倉都:絹川さんには、弊社の「世界潮流」を長い間ご購読して頂いております。この場を借りて御礼申し上げます。先日お会いした時は、大学のご用件でお忙しそうだったので、今回はゆっくりとお話しさせて頂こうと思います。まずは最近世間を賑わせた「LIBOR」問題に関してお尋ねしたいのですが、その話の導入線として1981年にニューヨークでドル資金業務をお始めになったあたりのことから聞かせて下さい。
絹川:語学研修の後、1981年12月に米国の資金課で仕事を始めたのました。課長以下、格付け会社への対応に相当気を遣ったやりとりをしているのを間近に見ながら、金利の先取り(リファイナンス借入)と後取り(ユーロ、FF市場での借入)の差も厳密に考えながら、精魂込めてやっていました。日本では資金業務の経験は無かったですから大変でした。そのような経験を思い起こしていると、LIBOR神話が崩れた今回の事件は残念ですね。ドル資金の世界ではこれまで邦銀が市場を引っ張っていくことは出来なかったのですが、それでも欧米一流行との差を縮めようと努力してきたことを思い返すと、その自分の求めていた目標像の現実がこんな胡散臭い社会であった、というのは悲しいことです。
倉都:東京ではその後、円資金もやっておられましたね。円とドルとでは同じ資金とはいっても相違がありましたか。

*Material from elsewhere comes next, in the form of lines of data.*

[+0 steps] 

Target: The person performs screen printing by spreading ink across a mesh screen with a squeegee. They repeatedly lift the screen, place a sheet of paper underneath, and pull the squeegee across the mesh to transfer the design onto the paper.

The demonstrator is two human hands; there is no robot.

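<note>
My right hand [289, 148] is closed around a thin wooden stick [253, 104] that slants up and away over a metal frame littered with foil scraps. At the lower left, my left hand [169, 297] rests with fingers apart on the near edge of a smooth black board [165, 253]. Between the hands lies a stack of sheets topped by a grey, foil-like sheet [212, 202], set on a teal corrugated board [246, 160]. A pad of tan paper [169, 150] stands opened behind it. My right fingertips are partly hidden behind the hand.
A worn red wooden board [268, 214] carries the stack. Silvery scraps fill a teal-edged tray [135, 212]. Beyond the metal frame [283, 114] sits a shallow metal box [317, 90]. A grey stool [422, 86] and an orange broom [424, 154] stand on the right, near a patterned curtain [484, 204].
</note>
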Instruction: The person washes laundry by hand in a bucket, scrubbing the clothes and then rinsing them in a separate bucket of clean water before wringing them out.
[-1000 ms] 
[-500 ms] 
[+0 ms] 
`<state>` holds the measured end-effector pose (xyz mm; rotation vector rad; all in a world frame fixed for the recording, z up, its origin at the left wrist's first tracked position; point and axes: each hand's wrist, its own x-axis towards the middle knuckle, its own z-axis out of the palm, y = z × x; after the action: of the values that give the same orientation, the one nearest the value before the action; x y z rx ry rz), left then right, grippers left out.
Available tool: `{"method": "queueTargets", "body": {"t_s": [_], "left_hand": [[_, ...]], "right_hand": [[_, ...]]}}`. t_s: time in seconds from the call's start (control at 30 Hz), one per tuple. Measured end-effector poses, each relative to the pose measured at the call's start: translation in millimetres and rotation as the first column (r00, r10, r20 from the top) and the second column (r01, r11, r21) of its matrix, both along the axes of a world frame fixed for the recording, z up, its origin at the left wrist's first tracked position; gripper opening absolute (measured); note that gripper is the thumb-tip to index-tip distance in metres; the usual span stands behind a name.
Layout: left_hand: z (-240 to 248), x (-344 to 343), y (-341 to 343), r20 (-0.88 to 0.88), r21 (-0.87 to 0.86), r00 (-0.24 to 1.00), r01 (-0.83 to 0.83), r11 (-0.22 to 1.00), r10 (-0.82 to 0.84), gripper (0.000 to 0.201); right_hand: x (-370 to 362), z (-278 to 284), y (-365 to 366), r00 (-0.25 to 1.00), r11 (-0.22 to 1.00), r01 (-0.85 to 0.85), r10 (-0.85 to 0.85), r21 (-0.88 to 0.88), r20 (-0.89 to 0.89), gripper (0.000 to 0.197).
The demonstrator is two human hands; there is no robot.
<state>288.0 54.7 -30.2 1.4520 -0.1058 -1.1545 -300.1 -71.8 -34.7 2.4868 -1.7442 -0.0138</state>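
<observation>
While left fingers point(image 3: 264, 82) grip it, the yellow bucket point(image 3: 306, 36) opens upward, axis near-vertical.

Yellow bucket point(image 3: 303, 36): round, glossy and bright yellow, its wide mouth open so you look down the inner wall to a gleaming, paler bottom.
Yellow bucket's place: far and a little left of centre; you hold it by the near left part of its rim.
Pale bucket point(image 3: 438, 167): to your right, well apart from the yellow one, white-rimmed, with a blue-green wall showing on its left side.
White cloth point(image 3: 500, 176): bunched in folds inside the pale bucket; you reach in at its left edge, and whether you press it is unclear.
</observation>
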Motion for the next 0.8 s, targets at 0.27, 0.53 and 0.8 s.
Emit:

絹川:東京はちょうどTIBORが始まったころで、東京オフショア市場のオファー金利も、情報端末に若手スタッフが自分でレートを入力していました。でもそれは確実に取引されているレートを参考にする、ということでブローカーにきちんと確認しながらレートを出していましたね。それが当たり前だと思っていました。その前に、円は、兎に角、日銀当座預金の残高を厳しく管理しなければならないので、相当神経を遣いました。その後香港に行ったのですが、そこでは、先輩が香港ドル資金のレートの出し方を工夫しているのを見て、いたく感服しました。中長期の調達にかかる付加コストを、顧客営業部門向けの中長期変動金利貸出の場合の部門間仕切り金利(トレジャリー部門から見てオファー側)に「中長期賦課コスト」として加えるというのは、当時まだやっているところが少なかったと思います。そうやって、銀行は独自に資金レートの妥当性や採算性を考えていたのです。
倉都:香港やシンガポールはアングロサクソン流の市場が定着していますよね。但しそれはアジアの中で必ずしも一般的とは言えません。日本とも違いますね。国によって金融市場への考え方はそれぞれ違うのではないですか。
絹川:そうですね。例えばタイでは中銀が銀行からレートを集めて公表レートを出しています。中銀が各銀行を評価して金利を提示する銀行を選抜する訳です。キャッシュ市場が薄くてインターバンク取引が発達していない、ということもあるのでしょう。規制緩和にもさほど熱心ではありませんし。以前は、そんなやり方でいいのかなと疑問に思ったことがありましたが、今回のLIBOR事件を見ていると、むしろ中銀をはじめとする当局が金利提示に深く関わるという意味でそっちが正解だったのかも、と思ったりして、複雑な心境です。また、金利の自由化と短期市場の自由化も、同時期に平行して起きるとは限らず、逆に金利の自由化が先行してしまい、経済成長もスローダウンすると、短期金融市場の育成を進めるのは容易でないと思います。
倉都:やはり短期市場のコントロールという面では、中銀の存在感が大きいのでしょう。ただ中銀の力が強過ぎるというのも考え物のように思います。民間金融が競争しながら市場を作っていくというのが本筋のように思うのですが、どうでしょう。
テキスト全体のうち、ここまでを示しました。